What Price Glory?
27 August 2004
Warning: Spoilers
This is the only movie, unless one recalls Spencer Tracy and Sir Cedric Hardwick in STANLEY AND LIVINGSTONE, that deals with the "Golden Age" of European exploration in Africa. It began in 1769 when James Bruce went to Ethiopia and did a remarkable job finding the source of the Blue Nile, and doing yeoman work on the anthropology of the Ethiopian people. Then there was the work of Mungo Park and the River Niger (until his death in 1806) and there were naval expeditions up the Congo (in 1819), and various internal expeditions. By far the greatest African explorer would be David Livingston, a missionary who captured the hearts of Victorian Britain. Most of Livingston's work involved Lake Nyasa, but he tried to also solve the greatest African (possibly global) geographic question: the source of the Nile River.

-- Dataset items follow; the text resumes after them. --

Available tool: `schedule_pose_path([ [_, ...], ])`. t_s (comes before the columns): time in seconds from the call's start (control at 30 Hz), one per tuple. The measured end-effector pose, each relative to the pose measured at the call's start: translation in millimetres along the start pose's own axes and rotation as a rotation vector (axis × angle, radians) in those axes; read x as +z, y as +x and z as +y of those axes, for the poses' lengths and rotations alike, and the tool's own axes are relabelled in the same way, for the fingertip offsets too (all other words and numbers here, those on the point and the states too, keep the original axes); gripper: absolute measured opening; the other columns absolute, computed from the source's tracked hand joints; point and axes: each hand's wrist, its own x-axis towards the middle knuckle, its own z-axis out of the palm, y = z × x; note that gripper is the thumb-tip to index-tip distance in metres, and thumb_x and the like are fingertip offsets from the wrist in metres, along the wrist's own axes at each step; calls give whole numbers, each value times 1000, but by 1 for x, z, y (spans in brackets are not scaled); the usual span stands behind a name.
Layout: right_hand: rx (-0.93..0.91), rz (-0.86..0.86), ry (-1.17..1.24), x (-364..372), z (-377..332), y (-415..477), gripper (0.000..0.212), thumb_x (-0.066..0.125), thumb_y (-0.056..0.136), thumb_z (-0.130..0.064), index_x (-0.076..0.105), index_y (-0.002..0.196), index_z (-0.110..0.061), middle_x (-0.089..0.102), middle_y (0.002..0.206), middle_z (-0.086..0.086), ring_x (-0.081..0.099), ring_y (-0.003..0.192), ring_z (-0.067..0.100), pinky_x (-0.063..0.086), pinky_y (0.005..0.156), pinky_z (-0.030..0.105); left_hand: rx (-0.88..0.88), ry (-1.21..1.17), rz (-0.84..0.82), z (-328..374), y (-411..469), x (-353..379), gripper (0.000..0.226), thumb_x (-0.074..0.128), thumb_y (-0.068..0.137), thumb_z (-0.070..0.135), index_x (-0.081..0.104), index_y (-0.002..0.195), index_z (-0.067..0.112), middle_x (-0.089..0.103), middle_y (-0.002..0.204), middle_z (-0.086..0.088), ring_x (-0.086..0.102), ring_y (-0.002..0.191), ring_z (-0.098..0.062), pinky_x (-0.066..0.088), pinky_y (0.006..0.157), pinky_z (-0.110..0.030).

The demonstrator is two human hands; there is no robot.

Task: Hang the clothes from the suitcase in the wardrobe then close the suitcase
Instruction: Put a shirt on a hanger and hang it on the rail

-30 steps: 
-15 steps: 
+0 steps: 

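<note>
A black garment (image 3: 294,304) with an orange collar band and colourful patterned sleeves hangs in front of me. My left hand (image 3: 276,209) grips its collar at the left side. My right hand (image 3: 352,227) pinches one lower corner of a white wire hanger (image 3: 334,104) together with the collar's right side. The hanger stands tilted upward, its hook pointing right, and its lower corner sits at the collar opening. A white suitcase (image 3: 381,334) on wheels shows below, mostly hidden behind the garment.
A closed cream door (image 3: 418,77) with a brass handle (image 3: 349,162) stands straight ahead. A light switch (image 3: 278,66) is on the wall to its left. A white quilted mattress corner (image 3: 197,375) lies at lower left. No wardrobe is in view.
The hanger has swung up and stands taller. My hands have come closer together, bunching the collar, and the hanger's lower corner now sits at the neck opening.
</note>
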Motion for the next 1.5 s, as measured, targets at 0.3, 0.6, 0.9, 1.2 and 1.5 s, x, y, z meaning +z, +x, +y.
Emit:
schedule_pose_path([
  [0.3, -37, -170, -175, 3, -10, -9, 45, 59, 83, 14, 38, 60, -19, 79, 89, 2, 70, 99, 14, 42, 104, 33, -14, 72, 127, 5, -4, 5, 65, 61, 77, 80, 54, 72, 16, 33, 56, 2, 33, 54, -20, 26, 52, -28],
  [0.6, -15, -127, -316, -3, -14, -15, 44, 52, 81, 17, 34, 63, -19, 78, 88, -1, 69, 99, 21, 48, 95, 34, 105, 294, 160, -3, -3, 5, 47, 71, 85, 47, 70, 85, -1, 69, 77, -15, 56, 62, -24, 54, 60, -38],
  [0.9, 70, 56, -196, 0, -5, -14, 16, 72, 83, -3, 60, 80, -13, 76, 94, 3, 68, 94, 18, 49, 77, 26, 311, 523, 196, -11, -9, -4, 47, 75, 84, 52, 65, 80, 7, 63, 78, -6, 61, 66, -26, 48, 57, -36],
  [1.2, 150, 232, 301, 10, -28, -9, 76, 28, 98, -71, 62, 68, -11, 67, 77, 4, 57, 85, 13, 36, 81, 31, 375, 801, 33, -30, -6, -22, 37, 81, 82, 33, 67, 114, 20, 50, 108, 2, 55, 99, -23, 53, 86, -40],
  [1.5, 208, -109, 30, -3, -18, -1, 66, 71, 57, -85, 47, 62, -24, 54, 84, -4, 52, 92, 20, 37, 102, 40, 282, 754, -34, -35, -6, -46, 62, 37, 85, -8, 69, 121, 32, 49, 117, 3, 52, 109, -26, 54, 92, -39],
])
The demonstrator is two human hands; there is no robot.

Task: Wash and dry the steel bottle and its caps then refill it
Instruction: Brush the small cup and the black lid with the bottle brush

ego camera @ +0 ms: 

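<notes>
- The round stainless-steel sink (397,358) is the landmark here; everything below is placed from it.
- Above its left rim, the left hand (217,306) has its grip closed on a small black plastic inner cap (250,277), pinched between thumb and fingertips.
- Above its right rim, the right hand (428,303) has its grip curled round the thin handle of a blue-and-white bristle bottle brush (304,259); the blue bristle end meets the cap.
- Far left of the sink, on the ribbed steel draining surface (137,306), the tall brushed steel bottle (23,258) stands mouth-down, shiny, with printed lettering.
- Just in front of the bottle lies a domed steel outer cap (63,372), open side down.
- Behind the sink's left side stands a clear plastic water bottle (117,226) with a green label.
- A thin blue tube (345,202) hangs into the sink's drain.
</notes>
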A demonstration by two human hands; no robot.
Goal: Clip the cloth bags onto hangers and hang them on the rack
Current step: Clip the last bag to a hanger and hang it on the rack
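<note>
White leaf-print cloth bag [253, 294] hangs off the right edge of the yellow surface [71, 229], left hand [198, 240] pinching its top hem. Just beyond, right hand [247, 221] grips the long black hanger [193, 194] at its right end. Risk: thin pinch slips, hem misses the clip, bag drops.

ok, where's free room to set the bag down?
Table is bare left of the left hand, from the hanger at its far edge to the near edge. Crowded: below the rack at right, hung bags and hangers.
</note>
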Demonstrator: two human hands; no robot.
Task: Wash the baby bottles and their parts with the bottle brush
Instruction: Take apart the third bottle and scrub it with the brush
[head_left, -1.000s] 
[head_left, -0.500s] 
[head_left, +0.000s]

In the 1850s two British officers from India, Richard Francis Burton and John Hanning Speke, mounted two expeditions into the interior of Africa from the island of Zanzibar. Burton was already a famous man - the first Christian to travel to Mecca and Medina. He was also a remarkable linguist. But Burton was a moody person, who could be insulting. Speke was avid to go on both journeys, but he lacked Burton's driving curiosity about the people of the continent of Africa. Speke also was extraordinarily ambitious, and wanted to find the source of the Nile. So did Burton, but he felt there was more to life than just settling a map problem.

This film deals with what turned these two friends into enemies, and how a remarkable series of explorations,where Burton and Speke traveled together,and where Speke led his own exploration with James Grant, settled the mystery - but still left matters into greater confusion. On the second Burton - Speke journey, they both saw a large lake. Burton, with typical sense, named it Tanganyika, after the African languages he studied. But Burton became ill and was unable to continue circumnavigating this lake. Speke, meanwhile, had heard of another body of water to the north (Burton believed it was part of Tanganyika). Speke went on alone and saw this huge inland sea. He was convinced that he found the real source of the Nile but his proof was insufficient to Burton.

Speke took advantage of Burton's illness to get back to England first, publish his findings only, and get official support from Sir Roderick Murchison and the Royal Society for his own expedition. He and Grant returned to Africa, just as Burton came home - to find himself being jeered at as having been lying on a cot while Speke was busy finding the source of the Nile.

Speke came back with more details about his great discovery. He named this magnificent lake (the largest in the world) Lake Victoria. But his ego caused him to keep Grant from accompanying him on the final portion of this journey (wherein he circled the lake, and found the point it led to the Nile - which he called the Murchison Falls after the head of the Royal Society). So when he returned to England with his facts, Grant couldn't corroborate them.

Burton and his friends began showing that some of Speke's observations and facts were odd to say the least (he had the Nile running up a mountain for ten miles). Soon a debate was arranged between Burton and Speke - a debate that Speke dreaded. Burton happened to be a very gifted writer and speaker and Speke was not.

The debate was to occur at Bath in September 1864. It never occurred. As this film shows, Speke was killed in a hunting accident the day of the debate - whether it was a real accident or suicide has never been settled. Speke's friends blamed Burton, who was called a murderer by some of them. Burton never made a public comment again about the incident.

It would not be until the late 1870s when Livingston's successor in Central Africa, Henry Morton Stanley, proved that Lake Victoria was the source of the Nile, and that Burton's Lake Tangayika was the source of the Congo.

The film faithfully tells the tragic tale of how a great explorer was destroyed by his ambition, and how a close friendship was destroyed by a rivalry spurred on by a busy-body - in this case a man who was jealous of both Burton and Speke, Laurence Oliphant. Oliphant did not care who got injured. He is, in many ways, the real villain in this tragedy.